1. What is Hierarchical Speech Classification?

Hierarchical speech classification organizes audio into a taxonomy of categories, moving from coarse to fine-grained predictions.

Example: Voice Command Classification

Intent
├── Media Control
│ ├── Music
│ │ ├── Play Song
│ │ └── Pause Song
│ └── Video
│ ├── Play Video
│ └── Stop Video
└── Smart Home
 ├── Lights
 │ ├── Turn On
 │ └── Turn Off
 └── Thermostat

Problem: Given the audio “Hey Google, turn on the bedroom lights”, classify into:

  • Intent: Smart Home > Lights > Turn On
  • Entity: “bedroom”

2. Why Hierarchical for Speech?

Challenge Flat Classification Hierarchical Classification
Acoustic Similarity Confuses “Play music” and “Pause music” Groups under “Music Control” first
Scalability 10,000 command A single model Modular (one model per subtree)
Out-of-Domain No fallback Can classify to parent if uncertain about child
Interpretability Black box Clear decision path

3. Speech Hierarchy Types

Type 1: Speaker Recognition

Speech
├── Speaker 1
├── Speaker 2
└── Unknown
 ├── Male
 └── Female
 ├── Child
 └── Adult

Type 2: Language Identification

Audio
├── English
│ ├── US
│ ├──UK
│ └── Australia
├── Spanish
│ ├── Spain
│ └── Mexico
└── Chinese
 ├── Mandarin
 └── Cantonese

Type 3: Emotion Recognition

Emotion
├── Positive
│ ├── Happy
│ └── Excited
├── Negative
│ ├── Angry
│ └── Sad
└── Neutral

Type 4: Command Classification (Voice Assistants)

Domain
├── Music
│ ├── Play
│ ├── Pause
│ └── Skip
├── Navigation
│ ├── Directions
│ └── Traffic
└── Communication
 ├── Call
 └── Message

4. Hierarchical Classification Approaches

Approach 1: Global Audio Classifier

Train a single end-to-end model predicting all leaf categories from raw audio.

Architecture:

class GlobalSpeechClassifier(nn.Module):
    def __init__(self, num_classes=10000):
        super().__init__()
        self.wav2vec = Wav2Vec2Model.from_pretrained("facebook/wav2vec2-base")
        self.classifier = nn.Linear(768, num_classes)

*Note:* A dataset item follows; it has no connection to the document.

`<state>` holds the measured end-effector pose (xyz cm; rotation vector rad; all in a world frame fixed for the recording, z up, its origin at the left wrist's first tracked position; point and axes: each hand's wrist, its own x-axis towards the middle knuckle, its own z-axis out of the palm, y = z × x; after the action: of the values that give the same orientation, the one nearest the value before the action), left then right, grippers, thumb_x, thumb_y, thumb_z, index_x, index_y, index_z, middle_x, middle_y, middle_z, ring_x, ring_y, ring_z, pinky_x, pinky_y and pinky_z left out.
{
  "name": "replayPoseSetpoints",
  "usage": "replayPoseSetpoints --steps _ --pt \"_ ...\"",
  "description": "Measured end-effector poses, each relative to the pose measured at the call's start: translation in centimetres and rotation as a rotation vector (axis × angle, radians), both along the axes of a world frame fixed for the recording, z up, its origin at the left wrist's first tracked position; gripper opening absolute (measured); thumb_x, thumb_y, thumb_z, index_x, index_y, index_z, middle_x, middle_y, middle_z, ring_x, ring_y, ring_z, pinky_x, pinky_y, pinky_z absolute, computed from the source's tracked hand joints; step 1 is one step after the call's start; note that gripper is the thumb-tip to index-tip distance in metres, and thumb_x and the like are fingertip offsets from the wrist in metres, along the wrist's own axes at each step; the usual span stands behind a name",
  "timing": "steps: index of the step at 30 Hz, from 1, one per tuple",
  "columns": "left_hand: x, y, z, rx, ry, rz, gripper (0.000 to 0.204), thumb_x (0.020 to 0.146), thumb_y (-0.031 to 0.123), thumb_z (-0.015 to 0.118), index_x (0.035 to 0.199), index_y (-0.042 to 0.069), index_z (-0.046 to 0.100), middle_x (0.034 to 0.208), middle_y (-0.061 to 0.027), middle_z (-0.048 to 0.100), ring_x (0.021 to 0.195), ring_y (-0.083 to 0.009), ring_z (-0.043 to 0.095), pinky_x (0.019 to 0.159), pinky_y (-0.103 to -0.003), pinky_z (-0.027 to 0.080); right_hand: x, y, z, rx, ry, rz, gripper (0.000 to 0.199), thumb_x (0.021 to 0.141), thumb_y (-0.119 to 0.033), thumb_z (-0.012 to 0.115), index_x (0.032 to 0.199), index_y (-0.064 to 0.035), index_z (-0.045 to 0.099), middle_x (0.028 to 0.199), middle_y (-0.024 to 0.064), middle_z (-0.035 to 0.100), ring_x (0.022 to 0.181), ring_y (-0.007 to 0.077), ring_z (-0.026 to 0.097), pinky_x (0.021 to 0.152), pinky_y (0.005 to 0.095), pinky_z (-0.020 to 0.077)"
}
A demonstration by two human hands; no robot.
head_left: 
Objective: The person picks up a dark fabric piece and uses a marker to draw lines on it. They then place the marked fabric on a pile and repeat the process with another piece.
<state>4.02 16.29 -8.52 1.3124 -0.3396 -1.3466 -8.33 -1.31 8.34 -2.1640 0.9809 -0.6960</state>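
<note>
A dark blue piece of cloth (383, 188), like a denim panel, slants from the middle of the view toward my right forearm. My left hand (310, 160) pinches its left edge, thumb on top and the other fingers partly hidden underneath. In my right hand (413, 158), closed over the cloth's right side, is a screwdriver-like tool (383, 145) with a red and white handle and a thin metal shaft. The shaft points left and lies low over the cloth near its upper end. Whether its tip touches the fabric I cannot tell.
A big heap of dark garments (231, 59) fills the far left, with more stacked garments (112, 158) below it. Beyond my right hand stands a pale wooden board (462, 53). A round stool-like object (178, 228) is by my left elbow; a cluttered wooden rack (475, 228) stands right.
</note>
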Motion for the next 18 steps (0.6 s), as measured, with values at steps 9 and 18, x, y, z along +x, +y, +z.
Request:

    def forward(self, audio):
        features = self.wav2vec(audio).last_hidden_state
        pooled = features.mean(dim=1) # Mean pooling
        logits = self.classifier(pooled)
        return logits

Pros:

  • Simple architecture.
  • End-to-end optimization.

Cons:

  • Class Imbalance: “Play music” has 1M examples, “Set thermostat to 68°F” has 100.
  • No hierarchy exploitation.

Approach 2: Coarse-to-Fine Pipeline

Stage 1: Classify into broad categories (Domain). Stage 2: For each domain, classify into intents.

Example:

# Stage 1: Domain classification
domain = domain_classifier(audio) # Music, Navigation, Communication

# Stage 2: Intent classification
if domain == "Music":
    intent = music_intent_classifier(audio) # Play, Pause, Skip
elif domain == "Navigation":
    intent = nav_intent_classifier(audio) # Directions, Traffic

Pros:

  • Modular: Can update one stage without touching the other.
  • Balanced training (each stage sees balanced data).

Cons:

  • Error Propagation: If Stage 1 is wrong, Stage 2 has no chance.
  • Latency: Two forward passes.

Approach 3: Multi-Task Learning (MTL)

Train a shared encoder with multiple output heads (one per level).

Architecture:

class HierarchicalSpeechMTL(nn.Module):
    def __init__(self):
        super().__init__()
        self.encoder = Wav2Vec2Model.from_pretrained("facebook/wav2vec2-base")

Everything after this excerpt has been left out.